Items listed in a dataset:
####################

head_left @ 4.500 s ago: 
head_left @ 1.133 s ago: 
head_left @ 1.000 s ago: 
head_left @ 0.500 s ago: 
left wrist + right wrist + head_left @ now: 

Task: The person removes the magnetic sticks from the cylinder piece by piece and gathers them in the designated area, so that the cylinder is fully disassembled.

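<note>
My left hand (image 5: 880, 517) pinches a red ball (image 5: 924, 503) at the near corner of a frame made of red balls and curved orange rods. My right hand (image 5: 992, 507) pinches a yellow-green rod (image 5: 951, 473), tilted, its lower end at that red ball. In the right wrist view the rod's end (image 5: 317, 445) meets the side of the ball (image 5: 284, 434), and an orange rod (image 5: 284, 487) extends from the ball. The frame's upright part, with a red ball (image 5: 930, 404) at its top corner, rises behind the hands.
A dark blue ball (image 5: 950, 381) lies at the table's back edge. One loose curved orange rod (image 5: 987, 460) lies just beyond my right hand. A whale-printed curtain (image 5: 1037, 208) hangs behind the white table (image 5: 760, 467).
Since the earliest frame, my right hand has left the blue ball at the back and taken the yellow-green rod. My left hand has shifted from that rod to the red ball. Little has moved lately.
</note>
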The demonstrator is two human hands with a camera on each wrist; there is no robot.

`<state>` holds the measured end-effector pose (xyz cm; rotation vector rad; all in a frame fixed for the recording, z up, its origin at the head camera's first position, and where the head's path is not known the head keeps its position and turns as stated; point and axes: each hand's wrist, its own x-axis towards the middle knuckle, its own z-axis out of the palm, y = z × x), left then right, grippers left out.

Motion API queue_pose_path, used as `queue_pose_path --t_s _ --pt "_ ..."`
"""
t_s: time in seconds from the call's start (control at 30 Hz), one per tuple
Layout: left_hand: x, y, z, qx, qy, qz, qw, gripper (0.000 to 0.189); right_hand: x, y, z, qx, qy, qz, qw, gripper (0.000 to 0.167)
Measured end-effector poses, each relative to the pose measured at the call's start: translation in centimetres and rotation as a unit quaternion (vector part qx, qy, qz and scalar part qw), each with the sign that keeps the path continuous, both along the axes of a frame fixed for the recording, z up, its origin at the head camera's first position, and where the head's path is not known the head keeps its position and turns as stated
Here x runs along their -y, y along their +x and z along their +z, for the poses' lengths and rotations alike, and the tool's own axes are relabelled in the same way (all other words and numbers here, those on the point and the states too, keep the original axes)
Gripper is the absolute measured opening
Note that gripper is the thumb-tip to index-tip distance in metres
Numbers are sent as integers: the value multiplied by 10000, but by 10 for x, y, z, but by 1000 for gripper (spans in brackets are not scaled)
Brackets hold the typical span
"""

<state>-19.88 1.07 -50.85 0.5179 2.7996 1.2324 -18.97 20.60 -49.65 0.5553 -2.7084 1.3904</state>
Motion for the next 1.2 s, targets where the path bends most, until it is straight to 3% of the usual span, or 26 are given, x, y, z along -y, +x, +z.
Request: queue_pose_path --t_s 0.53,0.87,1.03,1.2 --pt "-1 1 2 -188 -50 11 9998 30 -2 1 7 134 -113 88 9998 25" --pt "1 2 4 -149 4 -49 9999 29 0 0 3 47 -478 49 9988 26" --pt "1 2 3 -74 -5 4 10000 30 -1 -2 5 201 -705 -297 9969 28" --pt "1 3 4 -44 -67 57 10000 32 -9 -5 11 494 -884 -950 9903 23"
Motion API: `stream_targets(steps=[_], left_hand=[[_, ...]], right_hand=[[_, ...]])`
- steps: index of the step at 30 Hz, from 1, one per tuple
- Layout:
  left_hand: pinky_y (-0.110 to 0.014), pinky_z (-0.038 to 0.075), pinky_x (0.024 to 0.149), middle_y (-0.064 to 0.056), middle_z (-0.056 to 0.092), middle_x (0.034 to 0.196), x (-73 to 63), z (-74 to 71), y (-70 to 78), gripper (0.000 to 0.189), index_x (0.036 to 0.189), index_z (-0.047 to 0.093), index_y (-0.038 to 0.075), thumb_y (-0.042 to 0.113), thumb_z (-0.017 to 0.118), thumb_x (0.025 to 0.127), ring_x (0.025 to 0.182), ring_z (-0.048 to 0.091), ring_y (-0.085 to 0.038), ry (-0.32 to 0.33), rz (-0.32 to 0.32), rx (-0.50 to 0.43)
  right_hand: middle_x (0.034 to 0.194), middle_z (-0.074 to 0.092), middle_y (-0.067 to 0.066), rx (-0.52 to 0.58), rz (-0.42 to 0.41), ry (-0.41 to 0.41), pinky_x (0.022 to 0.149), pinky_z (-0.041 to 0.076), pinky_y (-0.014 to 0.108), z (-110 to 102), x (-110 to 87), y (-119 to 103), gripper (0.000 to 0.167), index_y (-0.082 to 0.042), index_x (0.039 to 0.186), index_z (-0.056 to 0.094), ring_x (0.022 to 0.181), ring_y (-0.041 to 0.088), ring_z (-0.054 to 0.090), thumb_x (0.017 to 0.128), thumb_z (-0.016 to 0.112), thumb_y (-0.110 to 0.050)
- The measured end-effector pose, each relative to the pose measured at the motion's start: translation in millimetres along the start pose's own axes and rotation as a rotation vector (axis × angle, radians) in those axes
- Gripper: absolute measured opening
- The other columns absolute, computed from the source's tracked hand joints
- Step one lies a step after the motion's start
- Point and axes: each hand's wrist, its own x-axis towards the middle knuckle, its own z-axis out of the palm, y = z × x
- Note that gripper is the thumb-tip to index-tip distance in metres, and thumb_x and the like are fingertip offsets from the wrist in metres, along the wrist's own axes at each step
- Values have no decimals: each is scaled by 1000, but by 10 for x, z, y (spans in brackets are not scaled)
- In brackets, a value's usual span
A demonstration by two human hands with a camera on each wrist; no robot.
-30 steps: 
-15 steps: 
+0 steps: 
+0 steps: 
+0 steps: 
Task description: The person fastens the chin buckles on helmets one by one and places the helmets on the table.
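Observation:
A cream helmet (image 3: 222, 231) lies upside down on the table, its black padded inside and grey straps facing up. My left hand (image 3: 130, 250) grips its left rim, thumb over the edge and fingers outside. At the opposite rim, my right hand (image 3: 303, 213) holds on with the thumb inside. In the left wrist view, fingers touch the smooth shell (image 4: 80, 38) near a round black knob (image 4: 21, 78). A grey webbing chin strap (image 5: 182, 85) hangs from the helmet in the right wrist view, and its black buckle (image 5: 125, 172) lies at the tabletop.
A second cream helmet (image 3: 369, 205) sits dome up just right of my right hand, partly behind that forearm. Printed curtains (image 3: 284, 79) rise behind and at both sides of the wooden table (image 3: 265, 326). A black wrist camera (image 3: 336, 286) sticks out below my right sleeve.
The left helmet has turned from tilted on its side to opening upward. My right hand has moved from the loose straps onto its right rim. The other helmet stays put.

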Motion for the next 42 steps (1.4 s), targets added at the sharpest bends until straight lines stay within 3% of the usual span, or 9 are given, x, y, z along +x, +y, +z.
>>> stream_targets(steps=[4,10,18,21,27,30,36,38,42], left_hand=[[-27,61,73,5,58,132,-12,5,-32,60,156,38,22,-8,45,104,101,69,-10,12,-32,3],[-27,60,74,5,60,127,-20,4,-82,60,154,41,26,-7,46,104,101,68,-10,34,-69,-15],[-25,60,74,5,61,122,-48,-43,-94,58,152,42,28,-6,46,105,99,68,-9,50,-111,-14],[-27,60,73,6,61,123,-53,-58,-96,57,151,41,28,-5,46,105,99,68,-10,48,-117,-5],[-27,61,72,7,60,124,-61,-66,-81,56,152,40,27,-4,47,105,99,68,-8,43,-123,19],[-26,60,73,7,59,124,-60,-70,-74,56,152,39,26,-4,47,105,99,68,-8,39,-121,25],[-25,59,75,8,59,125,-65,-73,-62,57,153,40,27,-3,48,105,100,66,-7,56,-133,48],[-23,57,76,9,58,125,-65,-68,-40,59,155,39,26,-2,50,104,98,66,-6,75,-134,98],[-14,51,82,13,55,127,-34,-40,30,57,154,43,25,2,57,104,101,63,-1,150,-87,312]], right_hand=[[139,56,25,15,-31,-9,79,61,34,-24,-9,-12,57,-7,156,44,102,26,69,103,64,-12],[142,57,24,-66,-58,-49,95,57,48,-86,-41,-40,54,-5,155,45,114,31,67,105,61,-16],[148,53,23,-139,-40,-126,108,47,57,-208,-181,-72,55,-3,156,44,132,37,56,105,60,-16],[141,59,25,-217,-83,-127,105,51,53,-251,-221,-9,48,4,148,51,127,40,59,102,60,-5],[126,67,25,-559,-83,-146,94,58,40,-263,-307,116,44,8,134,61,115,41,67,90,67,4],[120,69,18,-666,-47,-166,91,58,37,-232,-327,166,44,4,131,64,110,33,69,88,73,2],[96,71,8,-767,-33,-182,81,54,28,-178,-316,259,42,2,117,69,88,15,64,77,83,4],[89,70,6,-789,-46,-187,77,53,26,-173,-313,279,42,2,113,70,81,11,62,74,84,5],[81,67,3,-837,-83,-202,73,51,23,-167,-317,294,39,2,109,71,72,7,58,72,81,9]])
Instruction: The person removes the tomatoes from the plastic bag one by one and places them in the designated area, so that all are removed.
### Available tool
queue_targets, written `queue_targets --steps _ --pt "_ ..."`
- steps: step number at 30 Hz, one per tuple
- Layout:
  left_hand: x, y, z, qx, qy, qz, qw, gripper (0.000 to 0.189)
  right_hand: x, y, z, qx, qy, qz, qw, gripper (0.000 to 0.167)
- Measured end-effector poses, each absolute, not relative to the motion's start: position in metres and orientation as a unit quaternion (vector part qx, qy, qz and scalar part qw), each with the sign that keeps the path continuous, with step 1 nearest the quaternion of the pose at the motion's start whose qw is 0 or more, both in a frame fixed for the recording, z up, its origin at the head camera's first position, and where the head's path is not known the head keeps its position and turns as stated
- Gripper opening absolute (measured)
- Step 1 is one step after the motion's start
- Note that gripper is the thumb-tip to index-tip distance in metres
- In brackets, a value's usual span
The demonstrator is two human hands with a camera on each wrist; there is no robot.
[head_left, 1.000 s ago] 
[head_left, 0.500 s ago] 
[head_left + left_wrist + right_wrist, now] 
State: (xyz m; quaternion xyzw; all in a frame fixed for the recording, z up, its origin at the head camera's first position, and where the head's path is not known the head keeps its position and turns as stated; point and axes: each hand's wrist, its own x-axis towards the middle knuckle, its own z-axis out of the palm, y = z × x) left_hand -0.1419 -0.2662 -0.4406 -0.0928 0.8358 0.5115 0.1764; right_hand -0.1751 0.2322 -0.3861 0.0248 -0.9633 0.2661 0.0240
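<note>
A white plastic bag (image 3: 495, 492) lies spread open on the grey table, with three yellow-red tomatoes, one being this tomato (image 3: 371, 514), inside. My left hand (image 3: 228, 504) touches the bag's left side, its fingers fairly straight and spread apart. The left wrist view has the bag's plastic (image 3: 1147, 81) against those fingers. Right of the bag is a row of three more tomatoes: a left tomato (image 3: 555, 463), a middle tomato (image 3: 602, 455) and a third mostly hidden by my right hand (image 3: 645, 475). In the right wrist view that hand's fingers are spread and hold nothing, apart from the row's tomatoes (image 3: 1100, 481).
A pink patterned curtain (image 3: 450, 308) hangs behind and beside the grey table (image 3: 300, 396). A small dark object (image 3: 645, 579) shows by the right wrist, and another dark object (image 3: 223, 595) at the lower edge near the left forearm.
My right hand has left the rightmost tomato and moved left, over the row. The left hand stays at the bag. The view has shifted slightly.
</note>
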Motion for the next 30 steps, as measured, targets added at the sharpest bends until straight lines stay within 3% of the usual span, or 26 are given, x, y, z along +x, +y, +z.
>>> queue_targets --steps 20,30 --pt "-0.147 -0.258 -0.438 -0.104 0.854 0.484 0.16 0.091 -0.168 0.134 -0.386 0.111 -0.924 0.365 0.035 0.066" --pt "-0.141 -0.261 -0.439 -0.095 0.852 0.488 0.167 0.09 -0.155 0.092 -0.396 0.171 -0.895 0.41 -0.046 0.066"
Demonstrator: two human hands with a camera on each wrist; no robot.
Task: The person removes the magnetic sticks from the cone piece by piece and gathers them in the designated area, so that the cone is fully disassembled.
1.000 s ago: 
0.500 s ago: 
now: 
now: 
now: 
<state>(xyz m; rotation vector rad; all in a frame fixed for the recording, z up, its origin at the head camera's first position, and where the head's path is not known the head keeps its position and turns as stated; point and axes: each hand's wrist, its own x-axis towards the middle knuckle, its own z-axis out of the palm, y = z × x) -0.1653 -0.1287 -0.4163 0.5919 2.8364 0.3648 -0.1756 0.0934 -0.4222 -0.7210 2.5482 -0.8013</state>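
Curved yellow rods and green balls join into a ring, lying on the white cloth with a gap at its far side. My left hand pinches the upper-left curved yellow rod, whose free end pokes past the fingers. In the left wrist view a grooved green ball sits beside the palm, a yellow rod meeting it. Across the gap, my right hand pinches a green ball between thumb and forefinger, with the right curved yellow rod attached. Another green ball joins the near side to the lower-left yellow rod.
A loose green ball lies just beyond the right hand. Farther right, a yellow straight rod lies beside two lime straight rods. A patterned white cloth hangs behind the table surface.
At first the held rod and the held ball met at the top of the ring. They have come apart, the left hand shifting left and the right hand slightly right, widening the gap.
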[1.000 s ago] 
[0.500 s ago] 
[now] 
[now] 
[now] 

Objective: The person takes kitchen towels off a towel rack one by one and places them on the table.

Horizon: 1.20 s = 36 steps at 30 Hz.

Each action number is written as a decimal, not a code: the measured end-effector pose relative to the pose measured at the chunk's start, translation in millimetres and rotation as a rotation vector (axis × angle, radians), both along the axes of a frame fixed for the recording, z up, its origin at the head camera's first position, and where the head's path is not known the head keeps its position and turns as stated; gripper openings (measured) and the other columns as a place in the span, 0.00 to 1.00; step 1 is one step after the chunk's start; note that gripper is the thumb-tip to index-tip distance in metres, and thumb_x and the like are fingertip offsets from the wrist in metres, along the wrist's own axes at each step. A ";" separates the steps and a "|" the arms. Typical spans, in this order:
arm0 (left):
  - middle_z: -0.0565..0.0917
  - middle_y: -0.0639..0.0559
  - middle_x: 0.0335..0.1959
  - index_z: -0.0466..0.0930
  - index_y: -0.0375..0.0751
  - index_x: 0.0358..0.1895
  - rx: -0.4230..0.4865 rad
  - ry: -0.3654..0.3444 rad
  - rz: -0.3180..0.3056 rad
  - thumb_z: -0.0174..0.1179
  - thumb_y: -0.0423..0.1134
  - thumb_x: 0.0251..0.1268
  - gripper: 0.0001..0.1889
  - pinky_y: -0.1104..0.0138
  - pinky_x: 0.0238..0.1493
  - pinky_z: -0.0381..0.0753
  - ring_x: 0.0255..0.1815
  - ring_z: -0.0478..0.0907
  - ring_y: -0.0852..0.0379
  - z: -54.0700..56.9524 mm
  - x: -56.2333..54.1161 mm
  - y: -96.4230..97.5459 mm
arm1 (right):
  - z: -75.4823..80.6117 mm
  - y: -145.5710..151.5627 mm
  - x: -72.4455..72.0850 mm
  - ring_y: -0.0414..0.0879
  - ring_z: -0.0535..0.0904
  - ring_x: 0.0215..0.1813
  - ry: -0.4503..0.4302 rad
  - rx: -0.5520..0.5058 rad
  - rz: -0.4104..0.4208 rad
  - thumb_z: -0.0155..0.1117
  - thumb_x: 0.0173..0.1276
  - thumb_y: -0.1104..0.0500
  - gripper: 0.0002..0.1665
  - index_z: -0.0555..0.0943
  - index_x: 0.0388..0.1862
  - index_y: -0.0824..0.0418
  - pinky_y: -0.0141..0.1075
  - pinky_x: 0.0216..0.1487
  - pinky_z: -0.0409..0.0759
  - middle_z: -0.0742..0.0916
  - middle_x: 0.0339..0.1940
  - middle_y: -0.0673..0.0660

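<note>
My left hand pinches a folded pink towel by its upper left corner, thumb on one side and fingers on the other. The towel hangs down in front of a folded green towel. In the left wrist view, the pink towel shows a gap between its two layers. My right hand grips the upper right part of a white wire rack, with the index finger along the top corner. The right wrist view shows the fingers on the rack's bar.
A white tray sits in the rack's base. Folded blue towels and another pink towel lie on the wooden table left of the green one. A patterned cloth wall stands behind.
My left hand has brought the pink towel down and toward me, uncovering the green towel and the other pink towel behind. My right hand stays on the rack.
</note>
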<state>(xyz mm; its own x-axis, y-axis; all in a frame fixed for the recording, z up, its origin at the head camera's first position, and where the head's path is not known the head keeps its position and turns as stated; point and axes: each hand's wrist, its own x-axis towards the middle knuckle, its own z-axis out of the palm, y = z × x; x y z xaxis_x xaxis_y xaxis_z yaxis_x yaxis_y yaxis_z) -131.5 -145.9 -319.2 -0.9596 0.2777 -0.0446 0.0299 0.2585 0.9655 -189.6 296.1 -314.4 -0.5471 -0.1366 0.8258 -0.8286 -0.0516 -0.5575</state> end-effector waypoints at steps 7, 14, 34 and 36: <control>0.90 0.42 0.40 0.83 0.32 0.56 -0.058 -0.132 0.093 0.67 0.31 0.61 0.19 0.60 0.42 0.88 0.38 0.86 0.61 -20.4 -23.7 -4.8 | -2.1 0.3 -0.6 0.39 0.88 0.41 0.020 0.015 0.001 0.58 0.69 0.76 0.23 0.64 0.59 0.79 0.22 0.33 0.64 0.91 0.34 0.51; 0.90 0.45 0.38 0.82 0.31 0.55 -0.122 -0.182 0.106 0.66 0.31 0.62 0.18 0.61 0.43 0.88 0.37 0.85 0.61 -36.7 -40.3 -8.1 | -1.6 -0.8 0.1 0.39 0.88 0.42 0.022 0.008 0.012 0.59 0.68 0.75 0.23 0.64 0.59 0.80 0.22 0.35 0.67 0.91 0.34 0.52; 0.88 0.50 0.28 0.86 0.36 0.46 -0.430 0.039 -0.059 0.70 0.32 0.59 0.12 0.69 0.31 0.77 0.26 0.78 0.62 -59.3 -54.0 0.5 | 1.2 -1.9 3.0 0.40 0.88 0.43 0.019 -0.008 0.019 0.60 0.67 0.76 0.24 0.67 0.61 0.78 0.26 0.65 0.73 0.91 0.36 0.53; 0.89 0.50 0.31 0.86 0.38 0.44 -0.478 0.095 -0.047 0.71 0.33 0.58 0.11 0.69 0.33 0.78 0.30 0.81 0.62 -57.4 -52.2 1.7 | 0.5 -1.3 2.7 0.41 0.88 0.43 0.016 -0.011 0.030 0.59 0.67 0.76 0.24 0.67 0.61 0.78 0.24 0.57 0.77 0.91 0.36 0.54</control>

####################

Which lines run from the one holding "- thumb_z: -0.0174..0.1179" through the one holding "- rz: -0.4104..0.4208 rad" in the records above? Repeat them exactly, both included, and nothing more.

• **Output for this task**
  - thumb_z: -0.0174..0.1179
  - thumb_y: -0.0423..0.1134
  - thumb_x: 0.0251..0.1268
  - gripper: 0.0001..0.1889
  - pinky_y: -0.1104..0.0138
  - pinky_x: 0.0238..0.1493
  - pinky_z: -0.0381..0.0753
  - ring_x: 0.0255..0.1815
  - ring_z: -0.0478..0.0907
  - ring_y: -0.0852..0.0379
  - z: -54.0700..56.9524 mm
  - x: -56.2333..54.1161 mm
  - y: -96.4230..97.5459 mm
arm1 (right):
  - z: -75.4823..80.6117 mm
  - y: -145.5710..151.5627 mm
  - x: -72.4455..72.0850 mm
  - ring_y: -0.0414..0.0879
  - ring_z: -0.0535..0.0904
  - ring_x: 0.0215..0.1813
  - ry: -0.4503..0.4302 rad
  - rx: -0.5520..0.5058 rad
  - rz: -0.4104..0.4208 rad

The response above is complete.